Perhaps someone senior in Uefa delivered the news in person and got to witness his response for themselves or perhaps all of the managers of teams headed for the playoffs were told at the same time and the collective groan could be heard back in Nyon; perhaps there simply wasn't a hall big enough in the Romanian capital to accommodate everyone.
Whatever the reason, the organisers of this weekend’s extravaganza dropped the directive and the Ireland manager was allowed to stay at home.
John Delaney too, apparently, although for altogether different reasons.
For those still compelled to attend, the formalities will at least be shorter than usual. Nine of the 20 teams that have qualified for next summer’s finals already know which group they will be in leaving 11 to be allocated. Belgium, Russia and Denmark, all already in Group B, will discover will it be Wales for Finland who complete their line up. The order in which games are played will become apparent.
Almost as many nations again, meanwhile, the 16 who are headed for the playoffs in March, will find out the particular nature of the prize on offer should they negotiate their way through their two games in the springtime.
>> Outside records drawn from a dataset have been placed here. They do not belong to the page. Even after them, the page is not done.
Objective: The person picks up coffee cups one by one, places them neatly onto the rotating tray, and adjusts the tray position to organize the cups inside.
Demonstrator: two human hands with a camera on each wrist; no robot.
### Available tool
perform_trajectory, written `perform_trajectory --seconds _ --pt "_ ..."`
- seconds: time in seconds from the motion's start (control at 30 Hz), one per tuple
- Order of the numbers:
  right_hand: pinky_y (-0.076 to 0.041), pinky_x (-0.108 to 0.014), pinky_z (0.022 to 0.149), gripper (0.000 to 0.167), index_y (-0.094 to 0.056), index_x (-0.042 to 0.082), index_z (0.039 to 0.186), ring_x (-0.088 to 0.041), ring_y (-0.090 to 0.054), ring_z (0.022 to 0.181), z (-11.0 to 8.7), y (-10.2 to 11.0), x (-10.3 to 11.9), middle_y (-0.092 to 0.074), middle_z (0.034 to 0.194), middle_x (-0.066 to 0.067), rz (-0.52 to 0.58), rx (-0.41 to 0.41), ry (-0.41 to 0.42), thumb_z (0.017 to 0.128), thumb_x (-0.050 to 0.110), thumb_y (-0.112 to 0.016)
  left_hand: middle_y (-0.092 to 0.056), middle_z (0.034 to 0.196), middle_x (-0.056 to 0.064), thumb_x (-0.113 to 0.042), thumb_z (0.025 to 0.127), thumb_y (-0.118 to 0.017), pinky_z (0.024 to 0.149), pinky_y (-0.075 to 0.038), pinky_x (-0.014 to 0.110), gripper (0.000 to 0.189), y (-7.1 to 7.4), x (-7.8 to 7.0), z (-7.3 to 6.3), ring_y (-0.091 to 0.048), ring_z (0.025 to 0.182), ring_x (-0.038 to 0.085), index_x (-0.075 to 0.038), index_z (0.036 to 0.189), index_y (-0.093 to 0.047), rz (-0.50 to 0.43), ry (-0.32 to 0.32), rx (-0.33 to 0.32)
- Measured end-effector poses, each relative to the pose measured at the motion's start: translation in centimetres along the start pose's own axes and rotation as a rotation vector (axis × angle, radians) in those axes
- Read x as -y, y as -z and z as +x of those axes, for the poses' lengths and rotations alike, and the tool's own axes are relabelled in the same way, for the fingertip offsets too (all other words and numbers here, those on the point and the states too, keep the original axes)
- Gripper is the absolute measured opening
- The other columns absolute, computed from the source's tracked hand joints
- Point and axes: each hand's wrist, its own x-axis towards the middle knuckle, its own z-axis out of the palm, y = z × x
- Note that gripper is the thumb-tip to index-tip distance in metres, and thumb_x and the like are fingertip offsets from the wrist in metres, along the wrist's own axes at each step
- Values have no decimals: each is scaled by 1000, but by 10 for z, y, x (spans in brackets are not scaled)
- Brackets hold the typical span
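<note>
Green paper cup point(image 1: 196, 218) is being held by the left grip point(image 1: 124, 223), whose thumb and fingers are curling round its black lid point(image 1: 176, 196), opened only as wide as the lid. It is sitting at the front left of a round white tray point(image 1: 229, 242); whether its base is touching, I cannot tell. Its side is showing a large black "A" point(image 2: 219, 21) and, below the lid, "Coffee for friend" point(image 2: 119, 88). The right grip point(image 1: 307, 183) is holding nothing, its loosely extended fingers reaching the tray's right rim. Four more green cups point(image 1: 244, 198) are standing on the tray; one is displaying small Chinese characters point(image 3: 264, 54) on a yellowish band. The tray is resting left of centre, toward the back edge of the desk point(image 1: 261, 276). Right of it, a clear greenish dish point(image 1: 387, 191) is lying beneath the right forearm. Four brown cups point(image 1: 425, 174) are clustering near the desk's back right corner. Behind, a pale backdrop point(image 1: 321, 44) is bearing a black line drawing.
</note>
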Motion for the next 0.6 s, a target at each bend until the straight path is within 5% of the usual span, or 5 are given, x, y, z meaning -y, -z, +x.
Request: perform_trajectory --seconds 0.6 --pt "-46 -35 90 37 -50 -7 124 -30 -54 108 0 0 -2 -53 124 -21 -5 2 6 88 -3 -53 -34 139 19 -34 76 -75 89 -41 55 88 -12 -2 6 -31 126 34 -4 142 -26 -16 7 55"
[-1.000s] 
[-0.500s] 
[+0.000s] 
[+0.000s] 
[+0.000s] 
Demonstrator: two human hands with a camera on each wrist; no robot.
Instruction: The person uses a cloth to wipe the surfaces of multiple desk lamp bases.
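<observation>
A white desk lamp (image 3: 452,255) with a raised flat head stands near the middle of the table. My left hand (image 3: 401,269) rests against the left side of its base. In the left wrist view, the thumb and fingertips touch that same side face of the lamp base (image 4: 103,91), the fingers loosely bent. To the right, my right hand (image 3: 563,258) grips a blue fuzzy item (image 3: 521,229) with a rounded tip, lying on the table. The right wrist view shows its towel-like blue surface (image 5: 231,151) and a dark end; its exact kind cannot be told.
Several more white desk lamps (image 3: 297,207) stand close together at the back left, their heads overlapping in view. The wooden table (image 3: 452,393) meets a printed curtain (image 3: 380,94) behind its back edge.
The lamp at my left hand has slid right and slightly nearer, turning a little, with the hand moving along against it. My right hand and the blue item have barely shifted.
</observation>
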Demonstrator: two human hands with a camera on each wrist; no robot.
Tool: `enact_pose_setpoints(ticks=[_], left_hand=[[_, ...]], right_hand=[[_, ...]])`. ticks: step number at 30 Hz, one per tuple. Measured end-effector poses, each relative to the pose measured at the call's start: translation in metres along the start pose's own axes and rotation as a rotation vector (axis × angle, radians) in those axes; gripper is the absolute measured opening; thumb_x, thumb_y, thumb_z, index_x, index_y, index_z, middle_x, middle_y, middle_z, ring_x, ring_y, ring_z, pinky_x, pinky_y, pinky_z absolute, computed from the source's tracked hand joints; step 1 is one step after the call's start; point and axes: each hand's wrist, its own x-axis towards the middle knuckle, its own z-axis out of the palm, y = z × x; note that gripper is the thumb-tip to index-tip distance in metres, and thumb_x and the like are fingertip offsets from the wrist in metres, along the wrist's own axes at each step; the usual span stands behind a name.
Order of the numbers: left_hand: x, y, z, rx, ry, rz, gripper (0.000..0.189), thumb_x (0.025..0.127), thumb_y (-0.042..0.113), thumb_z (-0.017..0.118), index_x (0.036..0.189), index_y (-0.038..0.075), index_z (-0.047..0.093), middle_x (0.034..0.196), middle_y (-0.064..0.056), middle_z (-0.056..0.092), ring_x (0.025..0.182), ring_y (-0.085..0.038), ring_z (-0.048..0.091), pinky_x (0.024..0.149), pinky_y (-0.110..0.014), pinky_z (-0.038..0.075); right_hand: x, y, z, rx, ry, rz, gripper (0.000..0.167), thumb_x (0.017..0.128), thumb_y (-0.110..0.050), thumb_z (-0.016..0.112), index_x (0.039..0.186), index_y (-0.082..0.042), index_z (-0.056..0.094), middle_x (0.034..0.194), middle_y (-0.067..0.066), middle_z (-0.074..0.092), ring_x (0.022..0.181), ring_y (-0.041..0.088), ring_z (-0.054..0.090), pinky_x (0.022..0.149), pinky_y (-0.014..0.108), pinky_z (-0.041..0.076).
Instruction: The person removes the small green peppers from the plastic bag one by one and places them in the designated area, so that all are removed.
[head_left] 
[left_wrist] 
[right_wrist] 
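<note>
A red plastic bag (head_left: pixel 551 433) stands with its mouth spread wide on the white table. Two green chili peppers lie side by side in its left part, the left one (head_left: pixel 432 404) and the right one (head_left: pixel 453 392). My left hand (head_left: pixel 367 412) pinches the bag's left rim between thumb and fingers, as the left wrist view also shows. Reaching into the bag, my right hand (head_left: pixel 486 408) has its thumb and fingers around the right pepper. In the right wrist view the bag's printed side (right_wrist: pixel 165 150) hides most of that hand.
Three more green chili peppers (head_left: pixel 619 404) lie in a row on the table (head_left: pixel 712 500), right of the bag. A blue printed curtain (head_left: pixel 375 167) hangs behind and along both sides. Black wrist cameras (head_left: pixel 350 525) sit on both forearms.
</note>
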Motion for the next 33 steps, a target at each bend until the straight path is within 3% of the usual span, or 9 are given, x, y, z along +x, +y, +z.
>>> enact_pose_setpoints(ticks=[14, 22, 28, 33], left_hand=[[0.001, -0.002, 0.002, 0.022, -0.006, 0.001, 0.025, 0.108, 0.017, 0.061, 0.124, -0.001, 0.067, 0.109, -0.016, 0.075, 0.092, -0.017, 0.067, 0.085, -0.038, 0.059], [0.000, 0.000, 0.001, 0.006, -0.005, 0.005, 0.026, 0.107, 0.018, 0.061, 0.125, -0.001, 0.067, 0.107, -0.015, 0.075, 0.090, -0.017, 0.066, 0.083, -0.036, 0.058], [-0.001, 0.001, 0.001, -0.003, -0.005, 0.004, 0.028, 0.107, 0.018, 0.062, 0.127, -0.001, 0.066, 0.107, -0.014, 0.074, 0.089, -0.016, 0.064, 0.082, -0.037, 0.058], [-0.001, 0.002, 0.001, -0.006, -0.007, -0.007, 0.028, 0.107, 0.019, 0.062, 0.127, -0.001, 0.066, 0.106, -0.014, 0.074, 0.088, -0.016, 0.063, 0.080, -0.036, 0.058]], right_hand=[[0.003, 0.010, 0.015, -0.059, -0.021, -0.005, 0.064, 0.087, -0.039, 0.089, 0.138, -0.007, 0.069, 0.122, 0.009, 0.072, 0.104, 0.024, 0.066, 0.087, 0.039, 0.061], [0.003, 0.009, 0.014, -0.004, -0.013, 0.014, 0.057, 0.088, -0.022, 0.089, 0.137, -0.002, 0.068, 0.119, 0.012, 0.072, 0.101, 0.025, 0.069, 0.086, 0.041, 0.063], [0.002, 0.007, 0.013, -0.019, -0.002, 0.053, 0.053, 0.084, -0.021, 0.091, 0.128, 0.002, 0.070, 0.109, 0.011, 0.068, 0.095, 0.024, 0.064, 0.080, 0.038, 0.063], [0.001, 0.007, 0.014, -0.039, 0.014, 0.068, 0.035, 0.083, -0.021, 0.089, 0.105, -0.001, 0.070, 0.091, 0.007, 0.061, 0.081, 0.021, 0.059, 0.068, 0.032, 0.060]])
In the Republic of Ireland’s case, we already know, beating Slovakia then either Northern Ireland or Bosnia and Herzegovina away will yield two group games at the Aviva plus one against Spain in Bilbao. That, though, is up for grabs whichever of the four teams comes through the backdoor now better known as Playoff Path B.
The group will be completed by one of France, Poland, Switzerland or Croatia from among the second seeds and Portugal, Turkey, Austria, Sweden or the Czech Republic from the third. Ireland’s failure to qualify directly had already ensured that the game against co-hosts Spain would be away but there are still some attractive looking possibilities in there, most obviously involving France and Portugal.
If McCarthy’s men fail to qualify, on the other hand, and the biggest names are sent elsewhere this weekend then three of Dublin’s four Euro2020 games may end up amounting to a sort of triangular tournament involving three of the tournament’s slightly less glamorous sides. Poland would, at least, provide plenty of local interest.
There is a pretty decent prospect too, we already know, that England, another host guaranteed to be at home for all of their group games, will be in Lansdowne Road for their second round game, something that would generate plenty of interest too. All they must do to ensure that is put their advantage to good use and top their group.
If they do and Germany finish second in Group F, despite playing three times in Munich, then we might really be in a for a treat.
FAI president Donal Conway will be acutely aware of the permutations, no doubt, as he watches the draw in the auditorium.
Delaney’s absence, due to his ongoing Uefa executive committee limbo, will be a reminder, though, that there are still some gloomy days to get through even before we discover whether McCarthy and co will even get to be at the party Ireland has been waiting so long to play a part in hosting.